Der Fokus bei Samofar liegt auf schnellen Reaktoren, die effizienter sind als konventionelle Leichtwasserreaktoren und spaltbare Elemente aus Atommüll erbrüten können. Die EU-Forscher wollen nun Laboranlagen nach diesem Prinzip bauen, um die Geometrie des Pfropfens, die Korrosionsprofile von Behälter- und Rohrmaterialien, das Verhalten des flüssigen Brennstoffs im Kreislauf und beim Abfließen sowie andere Sicherheitsaspekte zu testen. Ein tatsächlich funktionierender Reaktor soll vorläufig nicht entstehen.

Das Projekt ist "der erste Schritt in Richtung einer Validierung und Demonstration der Technologie im großen Maßstab", sagt Jan-Leen Kloosterman, Professor für Kernphysik an der TU Delft und leitender Forscher im Samofar-Projekt. "Hoffentlich werden die Ergebnisse auch zu deutlich mehr Beteiligung der Kernkraftbranche selbst führen."

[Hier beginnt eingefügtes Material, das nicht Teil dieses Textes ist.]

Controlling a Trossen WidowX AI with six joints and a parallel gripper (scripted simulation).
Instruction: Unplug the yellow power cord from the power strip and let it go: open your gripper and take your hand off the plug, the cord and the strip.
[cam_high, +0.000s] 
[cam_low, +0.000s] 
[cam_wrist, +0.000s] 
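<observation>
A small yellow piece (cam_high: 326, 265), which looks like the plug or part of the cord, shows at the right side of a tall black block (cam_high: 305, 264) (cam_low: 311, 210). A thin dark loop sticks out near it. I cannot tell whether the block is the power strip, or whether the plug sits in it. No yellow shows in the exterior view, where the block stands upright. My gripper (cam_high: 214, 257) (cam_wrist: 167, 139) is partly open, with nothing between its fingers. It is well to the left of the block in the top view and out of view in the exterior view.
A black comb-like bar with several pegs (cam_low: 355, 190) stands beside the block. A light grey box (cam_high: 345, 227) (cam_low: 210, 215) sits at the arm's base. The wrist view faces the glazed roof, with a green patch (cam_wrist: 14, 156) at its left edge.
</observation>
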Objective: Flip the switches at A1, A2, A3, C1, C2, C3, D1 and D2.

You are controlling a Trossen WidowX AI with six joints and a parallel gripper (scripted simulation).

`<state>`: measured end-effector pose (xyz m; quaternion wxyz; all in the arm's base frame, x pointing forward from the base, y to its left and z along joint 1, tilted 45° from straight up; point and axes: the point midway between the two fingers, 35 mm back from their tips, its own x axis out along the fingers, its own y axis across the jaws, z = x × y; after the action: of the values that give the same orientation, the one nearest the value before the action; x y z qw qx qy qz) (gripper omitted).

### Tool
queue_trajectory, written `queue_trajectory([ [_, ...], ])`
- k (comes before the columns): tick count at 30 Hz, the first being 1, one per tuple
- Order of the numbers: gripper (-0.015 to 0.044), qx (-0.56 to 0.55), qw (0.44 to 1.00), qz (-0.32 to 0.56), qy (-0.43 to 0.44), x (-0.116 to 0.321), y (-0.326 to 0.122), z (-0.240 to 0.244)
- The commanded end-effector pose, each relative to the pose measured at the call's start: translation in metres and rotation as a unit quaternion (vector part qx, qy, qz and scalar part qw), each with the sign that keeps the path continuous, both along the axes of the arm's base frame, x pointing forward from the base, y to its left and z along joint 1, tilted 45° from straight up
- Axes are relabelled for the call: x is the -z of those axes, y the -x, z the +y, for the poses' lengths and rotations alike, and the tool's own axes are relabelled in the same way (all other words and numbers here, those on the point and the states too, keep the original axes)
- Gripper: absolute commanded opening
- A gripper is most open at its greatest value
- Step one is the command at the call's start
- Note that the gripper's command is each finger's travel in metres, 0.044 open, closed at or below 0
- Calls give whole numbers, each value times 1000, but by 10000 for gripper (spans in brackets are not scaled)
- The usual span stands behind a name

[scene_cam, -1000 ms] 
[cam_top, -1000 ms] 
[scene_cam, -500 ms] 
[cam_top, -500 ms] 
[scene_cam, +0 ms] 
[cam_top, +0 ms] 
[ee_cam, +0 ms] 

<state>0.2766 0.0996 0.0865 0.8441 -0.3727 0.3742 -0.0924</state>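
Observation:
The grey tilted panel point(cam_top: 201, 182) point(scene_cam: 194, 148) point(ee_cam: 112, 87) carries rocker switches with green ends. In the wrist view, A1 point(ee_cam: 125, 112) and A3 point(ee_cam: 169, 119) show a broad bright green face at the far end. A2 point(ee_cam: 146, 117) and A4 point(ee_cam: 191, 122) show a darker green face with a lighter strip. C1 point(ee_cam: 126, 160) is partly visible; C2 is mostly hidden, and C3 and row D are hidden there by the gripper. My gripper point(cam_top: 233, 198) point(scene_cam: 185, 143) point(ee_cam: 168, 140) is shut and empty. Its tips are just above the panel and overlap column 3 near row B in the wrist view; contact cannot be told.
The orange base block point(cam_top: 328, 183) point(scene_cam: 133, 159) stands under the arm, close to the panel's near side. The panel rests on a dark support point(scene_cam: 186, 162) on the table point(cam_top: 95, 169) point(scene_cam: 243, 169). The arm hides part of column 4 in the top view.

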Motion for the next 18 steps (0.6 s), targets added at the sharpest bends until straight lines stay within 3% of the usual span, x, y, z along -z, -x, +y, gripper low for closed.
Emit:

Diese Beteiligung zu bekommen, ist nicht leicht. Ein Bericht der Londoner Marktforschungsfirma Energy Process Developments, finanziert von der britischen Regierung, nennt allerdings Technologien von sechs potenziellen Entwicklern von Flüssigsalzreaktoren – Flibe Energy, Moltex Energy, ThorCon Power, Seaborg Technologies, Terrestrial Energy und Transatomic Power – und sieht ermutigende Signale für eine Weiterentwicklung in den nächsten zehn Jahren. Nach einem Jahrzehnt Arbeit seien die Unternehmen "jetzt bereit für Vorschläge zum nächsten Schritt der Einführung".

Das am weitesten fortgeschrittene Programm für Thorium-Reaktoren mit flüssigen Brennstoffen ist jedoch in China angesiedelt. Nach Berichten soll das Shanghai Institute of Applied Physics vorhaben, schon in den nächsten Jahren einen Prototypen zu bauen. Bei diesem Programm gibt es eine Kooperation mit dem Oak Ridge National Laboratory, wo die Technologie der Flüssigsalzreaktoren entstanden ist.